Biomutant also has a weird mix of the serious and silly, like it can’t decide if it wants to be a Kung Fu Panda version of Dragon Age or a Dragon Age spin-off influenced by Kung Fu Panda. Not only does it have words pop up during combat like the ’60s Batman show, but for every freaky-looking, Tim Burton-esque enemy there’s two incongruously goofy ones, including skeletons wearing pussy hats and what I assume are bok choi puppets from a school play about nutrition who’ve magically come to life. And it doesn’t help that some enemies have stupid names that make them sound like rejected Muppets (Boo Weps) and brands of cheap weed (Hoof Puff). There’s also some unnecessary and unfunny toilet humor, like how you activate a fast travel marker by, well, marking it (and yes, you see the yellow puddle).
all of this probably has you thinking that Biomutant is good but not great, but also not terrible, and that they probably should’ve picked a lane, and maybe play tested the thing a lot more before sending it out into the world. And you’re right.
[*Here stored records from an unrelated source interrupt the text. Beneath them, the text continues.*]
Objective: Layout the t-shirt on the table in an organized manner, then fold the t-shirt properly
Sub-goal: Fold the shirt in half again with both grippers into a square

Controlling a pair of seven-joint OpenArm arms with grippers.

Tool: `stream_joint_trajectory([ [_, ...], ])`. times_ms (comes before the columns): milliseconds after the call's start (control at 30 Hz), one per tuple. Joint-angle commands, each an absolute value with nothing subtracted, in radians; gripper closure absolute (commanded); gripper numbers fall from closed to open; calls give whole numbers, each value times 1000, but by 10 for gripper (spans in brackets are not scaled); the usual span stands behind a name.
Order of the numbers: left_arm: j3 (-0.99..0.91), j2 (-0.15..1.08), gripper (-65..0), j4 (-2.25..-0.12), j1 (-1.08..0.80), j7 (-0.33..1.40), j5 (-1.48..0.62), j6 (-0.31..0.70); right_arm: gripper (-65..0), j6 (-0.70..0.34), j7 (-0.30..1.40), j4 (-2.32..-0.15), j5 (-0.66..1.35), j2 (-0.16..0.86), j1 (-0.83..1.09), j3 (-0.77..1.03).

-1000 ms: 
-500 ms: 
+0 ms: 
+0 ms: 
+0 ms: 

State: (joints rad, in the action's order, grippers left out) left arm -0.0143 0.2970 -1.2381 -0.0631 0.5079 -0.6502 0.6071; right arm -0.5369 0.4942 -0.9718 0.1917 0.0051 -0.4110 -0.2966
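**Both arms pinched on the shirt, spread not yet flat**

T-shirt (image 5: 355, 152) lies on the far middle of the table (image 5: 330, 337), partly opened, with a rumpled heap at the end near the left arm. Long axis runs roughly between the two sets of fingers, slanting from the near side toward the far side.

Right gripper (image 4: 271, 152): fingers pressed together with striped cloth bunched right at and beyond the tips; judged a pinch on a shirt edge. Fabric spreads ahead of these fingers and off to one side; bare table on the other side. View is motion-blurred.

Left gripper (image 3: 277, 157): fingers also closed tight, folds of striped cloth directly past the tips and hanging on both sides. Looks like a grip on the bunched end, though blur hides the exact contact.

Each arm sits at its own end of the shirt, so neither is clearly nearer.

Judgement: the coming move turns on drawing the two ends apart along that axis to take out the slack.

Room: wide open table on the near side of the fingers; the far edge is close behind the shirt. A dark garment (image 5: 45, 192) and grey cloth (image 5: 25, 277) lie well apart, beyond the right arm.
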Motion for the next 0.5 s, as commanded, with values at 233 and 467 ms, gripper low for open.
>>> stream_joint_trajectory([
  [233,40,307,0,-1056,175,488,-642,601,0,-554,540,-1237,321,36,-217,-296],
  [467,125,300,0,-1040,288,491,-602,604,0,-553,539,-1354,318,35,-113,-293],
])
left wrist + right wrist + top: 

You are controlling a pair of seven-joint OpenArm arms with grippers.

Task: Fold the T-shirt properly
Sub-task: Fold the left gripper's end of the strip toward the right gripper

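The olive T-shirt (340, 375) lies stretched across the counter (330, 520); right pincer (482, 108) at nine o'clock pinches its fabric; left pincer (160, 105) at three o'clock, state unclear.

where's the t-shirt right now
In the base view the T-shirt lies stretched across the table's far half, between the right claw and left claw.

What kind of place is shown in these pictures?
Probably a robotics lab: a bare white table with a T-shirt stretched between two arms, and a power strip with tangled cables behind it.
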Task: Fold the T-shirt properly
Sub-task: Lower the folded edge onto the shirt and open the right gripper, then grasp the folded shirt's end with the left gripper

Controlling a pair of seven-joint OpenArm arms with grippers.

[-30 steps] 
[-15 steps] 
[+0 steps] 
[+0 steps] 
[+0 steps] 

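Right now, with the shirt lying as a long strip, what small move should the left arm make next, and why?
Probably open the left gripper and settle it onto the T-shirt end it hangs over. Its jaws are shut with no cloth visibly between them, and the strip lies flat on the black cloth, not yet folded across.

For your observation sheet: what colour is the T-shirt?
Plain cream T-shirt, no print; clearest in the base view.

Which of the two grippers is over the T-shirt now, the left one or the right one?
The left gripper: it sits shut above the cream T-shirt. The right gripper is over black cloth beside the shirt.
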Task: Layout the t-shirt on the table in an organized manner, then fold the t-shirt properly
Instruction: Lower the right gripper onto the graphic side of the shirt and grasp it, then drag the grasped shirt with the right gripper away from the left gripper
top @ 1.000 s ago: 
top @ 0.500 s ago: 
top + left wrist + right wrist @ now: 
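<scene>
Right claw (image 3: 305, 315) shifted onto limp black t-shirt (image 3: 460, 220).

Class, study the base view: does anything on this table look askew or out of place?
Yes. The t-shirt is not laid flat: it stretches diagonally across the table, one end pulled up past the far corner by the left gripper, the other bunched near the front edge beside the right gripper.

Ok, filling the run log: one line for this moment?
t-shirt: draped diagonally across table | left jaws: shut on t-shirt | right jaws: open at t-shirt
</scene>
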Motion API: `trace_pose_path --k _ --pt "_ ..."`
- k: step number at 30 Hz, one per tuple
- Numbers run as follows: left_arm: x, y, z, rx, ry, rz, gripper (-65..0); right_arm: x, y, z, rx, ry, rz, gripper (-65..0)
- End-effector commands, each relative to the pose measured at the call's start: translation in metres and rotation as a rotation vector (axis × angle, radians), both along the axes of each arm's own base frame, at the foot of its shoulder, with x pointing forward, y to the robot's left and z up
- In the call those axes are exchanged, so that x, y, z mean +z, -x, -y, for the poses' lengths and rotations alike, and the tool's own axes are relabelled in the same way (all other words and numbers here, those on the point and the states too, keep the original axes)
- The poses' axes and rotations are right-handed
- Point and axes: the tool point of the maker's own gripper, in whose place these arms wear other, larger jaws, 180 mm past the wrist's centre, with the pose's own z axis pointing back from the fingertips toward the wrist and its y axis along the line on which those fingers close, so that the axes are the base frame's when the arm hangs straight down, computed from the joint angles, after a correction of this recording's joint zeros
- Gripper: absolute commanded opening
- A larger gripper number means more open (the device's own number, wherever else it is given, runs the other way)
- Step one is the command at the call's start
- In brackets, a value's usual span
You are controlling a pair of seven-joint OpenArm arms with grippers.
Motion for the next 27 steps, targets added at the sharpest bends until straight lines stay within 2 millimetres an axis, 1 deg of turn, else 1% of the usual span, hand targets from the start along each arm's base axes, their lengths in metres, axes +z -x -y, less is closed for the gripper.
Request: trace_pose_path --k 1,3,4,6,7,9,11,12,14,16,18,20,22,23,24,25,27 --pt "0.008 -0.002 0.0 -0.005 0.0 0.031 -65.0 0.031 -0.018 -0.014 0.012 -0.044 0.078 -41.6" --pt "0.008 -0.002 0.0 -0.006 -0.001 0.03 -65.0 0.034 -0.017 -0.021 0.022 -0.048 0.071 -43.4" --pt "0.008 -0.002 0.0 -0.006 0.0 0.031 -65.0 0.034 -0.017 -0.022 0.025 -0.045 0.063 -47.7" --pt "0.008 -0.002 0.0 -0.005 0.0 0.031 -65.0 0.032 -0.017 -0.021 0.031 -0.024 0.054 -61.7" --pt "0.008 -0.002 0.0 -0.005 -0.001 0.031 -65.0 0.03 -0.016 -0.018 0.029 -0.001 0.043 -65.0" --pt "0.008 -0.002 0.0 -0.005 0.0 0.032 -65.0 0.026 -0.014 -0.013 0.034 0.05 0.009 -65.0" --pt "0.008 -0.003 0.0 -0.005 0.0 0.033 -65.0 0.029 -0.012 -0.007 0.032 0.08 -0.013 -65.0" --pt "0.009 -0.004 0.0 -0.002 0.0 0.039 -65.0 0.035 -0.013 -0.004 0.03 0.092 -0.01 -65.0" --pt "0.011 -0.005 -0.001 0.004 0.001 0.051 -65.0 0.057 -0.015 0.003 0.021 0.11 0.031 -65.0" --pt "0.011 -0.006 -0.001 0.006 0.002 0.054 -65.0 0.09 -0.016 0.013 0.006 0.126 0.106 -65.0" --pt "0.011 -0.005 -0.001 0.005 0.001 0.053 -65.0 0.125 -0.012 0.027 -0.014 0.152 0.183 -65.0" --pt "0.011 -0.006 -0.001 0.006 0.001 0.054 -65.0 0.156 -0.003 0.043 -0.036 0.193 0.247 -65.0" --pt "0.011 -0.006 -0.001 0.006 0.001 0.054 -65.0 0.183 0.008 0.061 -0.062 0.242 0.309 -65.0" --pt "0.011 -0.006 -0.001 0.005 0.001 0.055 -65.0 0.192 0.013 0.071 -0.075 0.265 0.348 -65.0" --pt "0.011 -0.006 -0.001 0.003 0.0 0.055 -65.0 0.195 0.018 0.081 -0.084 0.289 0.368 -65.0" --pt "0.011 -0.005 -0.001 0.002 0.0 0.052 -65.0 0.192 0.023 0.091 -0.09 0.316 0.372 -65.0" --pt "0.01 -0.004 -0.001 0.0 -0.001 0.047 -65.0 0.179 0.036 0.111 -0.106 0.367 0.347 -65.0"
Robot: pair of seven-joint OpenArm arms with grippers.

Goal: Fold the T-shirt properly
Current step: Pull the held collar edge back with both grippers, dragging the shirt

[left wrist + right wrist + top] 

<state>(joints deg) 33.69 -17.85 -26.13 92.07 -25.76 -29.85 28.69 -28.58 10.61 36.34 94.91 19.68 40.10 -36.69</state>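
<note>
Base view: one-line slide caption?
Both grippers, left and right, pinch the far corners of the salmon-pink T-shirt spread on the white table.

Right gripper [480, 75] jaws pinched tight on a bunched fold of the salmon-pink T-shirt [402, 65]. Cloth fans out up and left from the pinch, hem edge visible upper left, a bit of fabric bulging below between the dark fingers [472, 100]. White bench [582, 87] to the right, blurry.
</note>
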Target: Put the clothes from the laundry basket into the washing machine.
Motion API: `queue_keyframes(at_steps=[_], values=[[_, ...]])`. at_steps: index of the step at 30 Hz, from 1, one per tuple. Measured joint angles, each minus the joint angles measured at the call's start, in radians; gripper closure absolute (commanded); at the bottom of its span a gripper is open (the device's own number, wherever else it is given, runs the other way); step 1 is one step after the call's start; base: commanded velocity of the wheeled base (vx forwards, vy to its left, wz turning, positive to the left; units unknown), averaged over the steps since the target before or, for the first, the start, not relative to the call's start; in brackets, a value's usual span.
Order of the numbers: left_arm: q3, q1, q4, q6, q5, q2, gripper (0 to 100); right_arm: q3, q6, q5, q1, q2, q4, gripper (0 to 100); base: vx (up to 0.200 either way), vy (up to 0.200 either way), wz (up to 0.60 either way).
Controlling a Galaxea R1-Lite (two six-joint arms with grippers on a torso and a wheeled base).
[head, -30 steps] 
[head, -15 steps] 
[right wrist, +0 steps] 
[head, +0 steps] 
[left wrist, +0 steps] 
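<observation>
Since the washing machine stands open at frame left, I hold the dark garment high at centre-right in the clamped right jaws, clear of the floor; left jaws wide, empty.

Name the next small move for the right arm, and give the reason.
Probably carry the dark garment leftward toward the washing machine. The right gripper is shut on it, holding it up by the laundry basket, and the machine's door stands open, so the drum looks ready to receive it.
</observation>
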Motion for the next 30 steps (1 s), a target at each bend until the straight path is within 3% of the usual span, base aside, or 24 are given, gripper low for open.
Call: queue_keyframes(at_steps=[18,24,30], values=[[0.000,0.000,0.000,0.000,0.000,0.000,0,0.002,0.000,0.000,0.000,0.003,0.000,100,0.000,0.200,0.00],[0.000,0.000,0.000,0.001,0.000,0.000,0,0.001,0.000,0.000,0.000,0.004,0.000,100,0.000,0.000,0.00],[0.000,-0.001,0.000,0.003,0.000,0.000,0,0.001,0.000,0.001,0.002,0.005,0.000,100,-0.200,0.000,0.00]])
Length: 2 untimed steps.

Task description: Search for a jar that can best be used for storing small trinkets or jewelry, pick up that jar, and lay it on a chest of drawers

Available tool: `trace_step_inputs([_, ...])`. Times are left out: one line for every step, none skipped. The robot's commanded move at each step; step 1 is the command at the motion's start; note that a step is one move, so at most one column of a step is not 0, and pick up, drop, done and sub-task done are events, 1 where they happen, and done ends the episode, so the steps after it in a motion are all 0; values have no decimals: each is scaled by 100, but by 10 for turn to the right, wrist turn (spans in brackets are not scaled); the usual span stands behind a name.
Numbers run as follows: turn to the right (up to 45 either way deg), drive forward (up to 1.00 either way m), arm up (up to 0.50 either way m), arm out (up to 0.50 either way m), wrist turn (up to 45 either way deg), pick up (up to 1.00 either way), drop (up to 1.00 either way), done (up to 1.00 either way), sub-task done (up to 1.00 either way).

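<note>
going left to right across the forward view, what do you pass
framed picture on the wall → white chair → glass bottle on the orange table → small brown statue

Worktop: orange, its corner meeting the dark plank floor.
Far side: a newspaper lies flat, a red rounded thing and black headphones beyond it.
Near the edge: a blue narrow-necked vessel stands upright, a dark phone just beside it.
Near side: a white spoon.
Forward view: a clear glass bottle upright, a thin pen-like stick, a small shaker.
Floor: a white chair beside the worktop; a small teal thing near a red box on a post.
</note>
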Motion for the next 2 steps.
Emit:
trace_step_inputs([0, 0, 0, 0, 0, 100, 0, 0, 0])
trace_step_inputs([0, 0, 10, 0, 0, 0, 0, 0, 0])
But something funny happened on my way to a middling review. Once I got into the heart of the game, realized what it was all about — and, admittedly, got some actually effective weapons — I found myself getting drawn in. When the battles became frantic and exciting, and not slogs that were just about slowly wearing enemies down, the rest of the game came into focus, and where before there was frustration, now there was effortless engagement.
So much so, in fact, that I would sit down to play for an hour, only to find that two or three had slipped by unnoticed. It’s very much one of those games that makes you think, “I’m just going to do this one quick thing, then I’m going to take a break,” only to have it turn into another and then another and then another, until the next thing you know it’s 2AM, and where the hell are my pants?
And no, the story never got better, the narrator never got less annoying, nothing compensated for the lack of iron sights, and the game never decided if it wanted to be a silly RPG for kids or a serious RPG for adults. Which is why this never got as good as, say, Borderlands 3 or Mass Effect 2 or some other great action-RPG. But it did get good, as good as the open world Mad Max RPG that came out around the time of Fury Road, and was also problematic but fun.
All of which is why,
as I told you earlier (you never listen to me!), Biomutant is worth your time. Maybe not until the price comes down, and you clear out some of your backlog, but if you enjoy open world adventure games with post-apocalyptic sci-fi settings, and mixed method combat that has you using weapons you crafted yourself, Biomutant might be your next great adventure…if you give it time.